Task statement. Retype the data exactly, skipping any picture in it.

### Given information

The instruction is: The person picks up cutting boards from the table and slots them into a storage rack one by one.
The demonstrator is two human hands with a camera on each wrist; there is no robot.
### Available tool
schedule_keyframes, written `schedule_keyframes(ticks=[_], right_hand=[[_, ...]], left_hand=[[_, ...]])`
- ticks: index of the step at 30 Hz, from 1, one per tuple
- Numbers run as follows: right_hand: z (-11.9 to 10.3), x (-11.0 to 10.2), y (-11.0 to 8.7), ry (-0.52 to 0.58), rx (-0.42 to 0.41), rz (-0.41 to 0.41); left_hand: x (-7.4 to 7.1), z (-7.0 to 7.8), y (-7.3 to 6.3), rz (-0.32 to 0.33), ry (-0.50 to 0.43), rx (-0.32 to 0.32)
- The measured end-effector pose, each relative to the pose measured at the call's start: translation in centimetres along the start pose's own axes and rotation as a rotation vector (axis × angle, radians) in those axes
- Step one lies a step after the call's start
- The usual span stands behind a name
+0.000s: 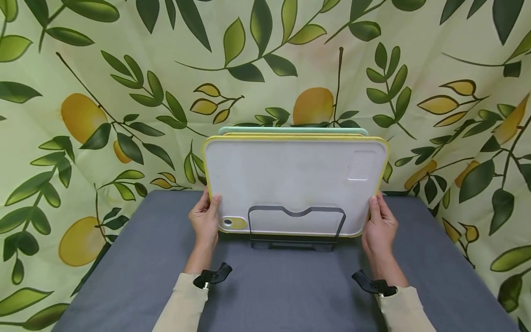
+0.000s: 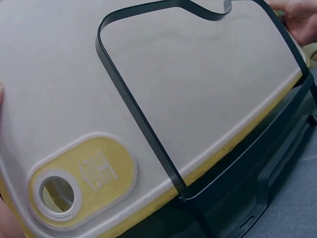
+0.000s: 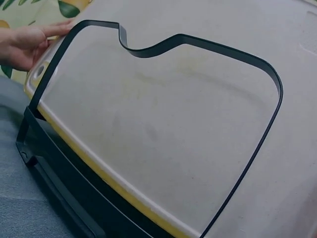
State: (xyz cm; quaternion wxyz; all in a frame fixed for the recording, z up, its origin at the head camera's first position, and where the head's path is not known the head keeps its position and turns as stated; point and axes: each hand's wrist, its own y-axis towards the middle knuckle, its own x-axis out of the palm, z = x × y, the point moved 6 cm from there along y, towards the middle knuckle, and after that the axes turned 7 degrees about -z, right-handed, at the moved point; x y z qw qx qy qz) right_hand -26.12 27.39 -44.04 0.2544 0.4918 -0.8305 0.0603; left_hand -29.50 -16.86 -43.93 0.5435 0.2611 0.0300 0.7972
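Note:
A white cutting board [image 1: 286,180] with a yellow rim stands on its long edge in a dark metal rack [image 1: 290,239], leaning slightly back. At its left edge my left hand [image 1: 204,221] grips it, thumb on the front face and fingers behind. My right hand [image 1: 380,230] holds the opposite edge in the same way, low near the corner. A yellow oval with a round hole [image 2: 58,197] marks the lower left corner. The rack's front loop [image 3: 157,49] passes across the face of the board.
A green-edged board [image 1: 290,130] shows behind the top edge, with another thin edge between. Grey cloth [image 1: 286,290] covers the table. Right behind hangs a leaf-and-fruit patterned curtain [image 1: 166,27]. Dark straps [image 1: 213,275] circle both wrists.

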Motion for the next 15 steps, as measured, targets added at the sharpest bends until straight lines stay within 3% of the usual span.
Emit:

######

Task response.
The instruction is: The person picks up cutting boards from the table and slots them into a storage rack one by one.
The demonstrator is two human hands with a camera on each wrist; there is no robot.
### Available tool
schedule_keyframes, written `schedule_keyframes(ticks=[_], right_hand=[[_, ...]], left_hand=[[_, ...]])`
- ticks: index of the step at 30 Hz, from 1, one per tuple
- Numbers run as follows: right_hand: z (-11.9 to 10.3), x (-11.0 to 10.2), y (-11.0 to 8.7), ry (-0.52 to 0.58), rx (-0.42 to 0.41), rz (-0.41 to 0.41); left_hand: x (-7.4 to 7.1), z (-7.0 to 7.8), y (-7.3 to 6.3), rz (-0.32 to 0.33), ry (-0.50 to 0.43), rx (-0.32 to 0.32)
- The measured end-effector pose, each relative to the pose measured at the call's start: translation in centimetres along the start pose's own axes and rotation as a rotation vector (axis × angle, radians) in those axes
- Step one lies a step after the call's start
- The usual span stands behind a name
+0.000s: 
+0.000s: 
+0.000s: 
State: (xyz cm; quaternion wxyz; all in a frame fixed for the recording, z up, its origin at the head camera's first position, and where the head's path is not known the head keeps its position and turns as stated; point and axes: each hand's wrist, its own y-axis towards the middle knuckle, its own x-axis out of the palm, z = x × y, the point moved 6 cm from there along y, towards the middle knuckle, and after that the axes turned 7 degrees about -z, right-handed, at the moved point; x y z qw qx qy qz) right_hand -26.12 27.39 -44.04 0.2544 0.4918 -0.8305 0.0603; left_hand -29.50 -16.86 -43.93 0.5435 0.2611 0.0300 0.7972
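Note:
A white cutting board [image 1: 286,180] with a yellow rim stands on its long edge in a dark metal rack [image 1: 290,239], leaning slightly back. At its left edge my left hand [image 1: 204,221] grips it, thumb on the front face and fingers behind. My right hand [image 1: 380,230] holds the opposite edge in the same way, low near the corner. A yellow oval with a round hole [image 2: 58,197] marks the lower left corner. The rack's front loop [image 3: 157,49] passes across the face of the board.
A green-edged board [image 1: 290,130] shows behind the top edge, with another thin edge between. Grey cloth [image 1: 286,290] covers the table. Right behind hangs a leaf-and-fruit patterned curtain [image 1: 166,27]. Dark straps [image 1: 213,275] circle both wrists.
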
Motion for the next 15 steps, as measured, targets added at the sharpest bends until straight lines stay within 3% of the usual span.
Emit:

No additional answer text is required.